▶ [Exercise]: Start at the first line of the material below and retype each line through the one containing "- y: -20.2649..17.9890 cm", exactly.

▶ [Raw data]:
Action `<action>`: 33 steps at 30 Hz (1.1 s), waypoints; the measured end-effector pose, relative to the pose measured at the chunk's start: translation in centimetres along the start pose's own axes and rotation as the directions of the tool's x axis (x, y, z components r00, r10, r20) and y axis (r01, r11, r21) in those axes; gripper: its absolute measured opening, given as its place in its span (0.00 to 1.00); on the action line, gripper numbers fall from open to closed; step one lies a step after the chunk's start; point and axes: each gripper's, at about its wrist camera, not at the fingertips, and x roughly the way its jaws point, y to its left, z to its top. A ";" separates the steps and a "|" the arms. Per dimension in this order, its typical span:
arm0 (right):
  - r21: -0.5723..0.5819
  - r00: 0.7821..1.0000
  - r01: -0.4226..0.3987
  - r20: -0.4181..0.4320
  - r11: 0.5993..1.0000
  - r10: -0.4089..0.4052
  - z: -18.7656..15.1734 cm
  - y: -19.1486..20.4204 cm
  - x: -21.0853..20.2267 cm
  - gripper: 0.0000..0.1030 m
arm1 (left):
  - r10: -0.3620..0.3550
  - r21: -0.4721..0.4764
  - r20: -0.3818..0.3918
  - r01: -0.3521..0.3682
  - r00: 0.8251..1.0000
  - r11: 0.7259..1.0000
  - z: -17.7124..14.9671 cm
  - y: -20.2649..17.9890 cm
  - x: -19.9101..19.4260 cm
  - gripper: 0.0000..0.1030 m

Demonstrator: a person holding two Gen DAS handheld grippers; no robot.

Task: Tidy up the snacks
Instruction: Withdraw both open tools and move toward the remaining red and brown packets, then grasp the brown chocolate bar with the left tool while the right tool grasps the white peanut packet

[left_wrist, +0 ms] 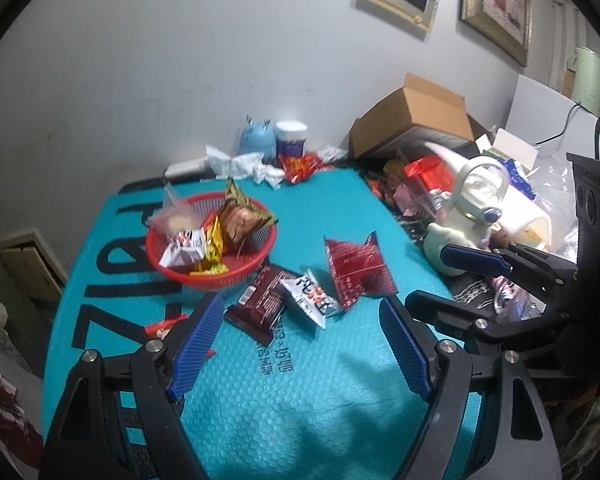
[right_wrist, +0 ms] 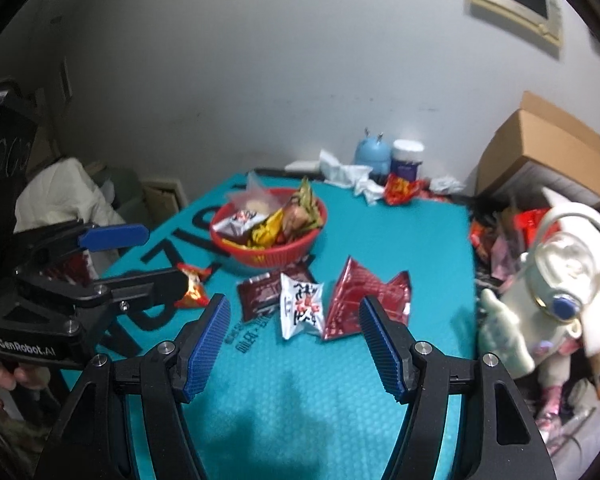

▶ [Result for this task]:
Action `<action>`: 33 steps at 30 Hz (1.1 s), waypoints; the measured end-effector pose, relative to the pose measured at the chunk's start: translation in centimetres along the start pose's own axes and rotation as the directions of the tool's x axis (x, y, z components r00, r10, r20) and y axis (r01, r11, r21) in those axes; gripper: its absolute measured opening, given as its place in its span (0.00 to 1.00); on the action line, gripper numbers fall from open to closed; step one lies a step after the chunk's start; point and axes: each gripper's, at about its wrist camera, not at the fingertips, and x roughly the way its jaws point, y to its left, z to its top. A ";" separates the steps and a "|" the arms. Per dimension in this order, its typical span:
arm0 (right):
  - r21: -0.5723..0.5819
  - r00: 0.7821..1.0000
  - r01: -0.4226..0.3987
  - r20: -0.4181..0.4320
  - r11: 0.5993..1.0000
  - r10: -0.4089..0.4052
  - z: -18.7656..15.1734 cm
  - y: -19.1486..20.4204 cm
  - x: -21.0853..20.2267 cm
  - gripper: 0.0000..0.1030 m
arm1 (left):
  - r10: -0.3620..0.3550
  - r21: -0.4721..0.4764
  - r20: -0.3818..0.3918
  - r01: -0.3521..0.3682
  - r00: 0.8251..1.0000
  - r11: 0.7259..1.0000
  - z: -17.7124..14.9671 cm
  - y: -20.2649..17.9890 cm

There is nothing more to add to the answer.